### Required work
The answer should contain every record below, output exactly.

Data records
##########

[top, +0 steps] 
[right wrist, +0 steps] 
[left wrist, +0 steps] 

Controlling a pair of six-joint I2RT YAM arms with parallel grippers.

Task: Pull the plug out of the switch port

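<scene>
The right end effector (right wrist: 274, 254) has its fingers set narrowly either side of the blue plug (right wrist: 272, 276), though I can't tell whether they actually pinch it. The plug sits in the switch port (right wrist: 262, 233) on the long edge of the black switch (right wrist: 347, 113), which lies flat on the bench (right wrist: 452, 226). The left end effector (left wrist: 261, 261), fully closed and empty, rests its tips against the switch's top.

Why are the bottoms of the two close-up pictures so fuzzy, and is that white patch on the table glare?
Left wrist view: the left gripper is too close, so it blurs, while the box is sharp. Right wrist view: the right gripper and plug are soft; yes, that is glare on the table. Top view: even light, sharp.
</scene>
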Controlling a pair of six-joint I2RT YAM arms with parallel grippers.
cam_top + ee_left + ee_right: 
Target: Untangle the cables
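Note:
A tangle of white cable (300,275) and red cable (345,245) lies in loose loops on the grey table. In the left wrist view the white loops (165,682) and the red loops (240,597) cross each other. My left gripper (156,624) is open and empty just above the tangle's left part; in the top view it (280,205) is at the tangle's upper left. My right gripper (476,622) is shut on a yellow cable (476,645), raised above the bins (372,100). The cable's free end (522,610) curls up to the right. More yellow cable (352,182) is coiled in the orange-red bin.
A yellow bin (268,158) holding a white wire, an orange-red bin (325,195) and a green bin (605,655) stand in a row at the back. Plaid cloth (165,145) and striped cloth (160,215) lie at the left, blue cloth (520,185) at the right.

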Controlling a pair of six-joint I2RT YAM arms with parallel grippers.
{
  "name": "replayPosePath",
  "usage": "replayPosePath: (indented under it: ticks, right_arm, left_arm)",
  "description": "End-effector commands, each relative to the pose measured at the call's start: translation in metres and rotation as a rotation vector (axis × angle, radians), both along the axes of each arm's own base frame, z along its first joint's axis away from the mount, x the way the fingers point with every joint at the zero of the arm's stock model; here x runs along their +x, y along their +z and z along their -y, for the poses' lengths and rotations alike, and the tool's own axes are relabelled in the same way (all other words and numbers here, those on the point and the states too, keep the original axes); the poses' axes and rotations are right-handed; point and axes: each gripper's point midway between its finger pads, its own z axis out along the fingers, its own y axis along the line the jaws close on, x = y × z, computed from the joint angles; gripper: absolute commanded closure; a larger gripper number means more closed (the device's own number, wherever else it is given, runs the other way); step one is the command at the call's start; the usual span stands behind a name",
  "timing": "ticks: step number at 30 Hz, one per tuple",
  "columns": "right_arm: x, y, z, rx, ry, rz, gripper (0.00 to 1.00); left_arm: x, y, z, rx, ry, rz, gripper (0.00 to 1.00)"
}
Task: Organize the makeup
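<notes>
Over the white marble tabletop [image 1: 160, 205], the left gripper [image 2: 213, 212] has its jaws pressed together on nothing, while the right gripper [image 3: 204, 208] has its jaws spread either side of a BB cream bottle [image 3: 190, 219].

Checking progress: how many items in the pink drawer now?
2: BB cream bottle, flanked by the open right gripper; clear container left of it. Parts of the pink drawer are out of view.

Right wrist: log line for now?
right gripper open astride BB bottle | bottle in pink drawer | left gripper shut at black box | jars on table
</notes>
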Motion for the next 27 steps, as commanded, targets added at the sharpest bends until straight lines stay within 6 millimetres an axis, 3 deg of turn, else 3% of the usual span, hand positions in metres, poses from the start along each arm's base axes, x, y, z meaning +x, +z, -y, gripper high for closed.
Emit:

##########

### Task output
[top, +0 steps] 
[right wrist, +0 steps] 
[left wrist, +0 steps] 

Controlling a pair of six-joint I2RT YAM arms with parallel grippers.

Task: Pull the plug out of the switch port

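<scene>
The right end effector (right wrist: 274, 254) has its fingers set narrowly either side of the blue plug (right wrist: 272, 276), though I can't tell whether they actually pinch it. The plug sits in the switch port (right wrist: 262, 233) on the long edge of the black switch (right wrist: 347, 113), which lies flat on the bench (right wrist: 452, 226). The left end effector (left wrist: 261, 261), fully closed and empty, rests its tips against the switch's top.

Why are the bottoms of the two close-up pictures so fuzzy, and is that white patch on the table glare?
Left wrist view: the left gripper is too close, so it blurs, while the box is sharp. Right wrist view: the right gripper and plug are soft; yes, that is glare on the table. Top view: even light, sharp.
</scene>
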Controlling a pair of six-joint I2RT YAM arms with parallel grippers.
cam_top + ee_left + ee_right: 
Target: Untangle the cables
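Note:
A tangle of white cable (300,275) and red cable (345,245) lies in loose loops on the grey table. In the left wrist view the white loops (165,682) and the red loops (240,597) cross each other. My left gripper (156,624) is open and empty just above the tangle's left part; in the top view it (280,205) is at the tangle's upper left. My right gripper (476,622) is shut on a yellow cable (476,645), raised above the bins (372,100). The cable's free end (522,610) curls up to the right. More yellow cable (352,182) is coiled in the orange-red bin.
A yellow bin (268,158) holding a white wire, an orange-red bin (325,195) and a green bin (605,655) stand in a row at the back. Plaid cloth (165,145) and striped cloth (160,215) lie at the left, blue cloth (520,185) at the right.
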
Controlling a pair of six-joint I2RT YAM arms with parallel grippers.
{
  "name": "replayPosePath",
  "usage": "replayPosePath: (indented under it: ticks, right_arm, left_arm)",
  "description": "End-effector commands, each relative to the pose measured at the call's start: translation in metres and rotation as a rotation vector (axis × angle, radians), both along the axes of each arm's own base frame, z along its first joint's axis away from the mount, x the way the fingers point with every joint at the zero of the arm's stock model; here x runs along their +x, y along their +z and z along their -y, for the poses' lengths and rotations alike, and the tool's own axes are relabelled in the same way (all other words and numbers here, those on the point and the states too, keep the original axes); the poses' axes and rotations are right-handed; point and axes: each gripper's point midway between its finger pads, its own z axis out along the fingers, its own y axis along the line the jaws close on, x = y × z, computed from the joint angles; gripper: absolute commanded closure; a larger gripper number means more closed (the device's own number, wherever else it is given, runs the other way); step one is the command at the call's start; the usual span stands behind a name",
  "timing": "ticks: step number at 30 Hz, one per tuple",
  "columns": "right_arm: x, y, z, rx, ry, rz, gripper (0.00 to 1.00); left_arm: x, y, z, rx, ry, rz, gripper (0.00 to 1.00)"
}
Task: Organize the makeup
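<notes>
Over the white marble tabletop [image 1: 160, 205], the left gripper [image 2: 213, 212] has its jaws pressed together on nothing, while the right gripper [image 3: 204, 208] has its jaws spread either side of a BB cream bottle [image 3: 190, 219].

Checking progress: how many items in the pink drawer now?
2: BB cream bottle, flanked by the open right gripper; clear container left of it. Parts of the pink drawer are out of view.

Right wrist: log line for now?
right gripper open astride BB bottle | bottle in pink drawer | left gripper shut at black box | jars on table
</notes>
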Motion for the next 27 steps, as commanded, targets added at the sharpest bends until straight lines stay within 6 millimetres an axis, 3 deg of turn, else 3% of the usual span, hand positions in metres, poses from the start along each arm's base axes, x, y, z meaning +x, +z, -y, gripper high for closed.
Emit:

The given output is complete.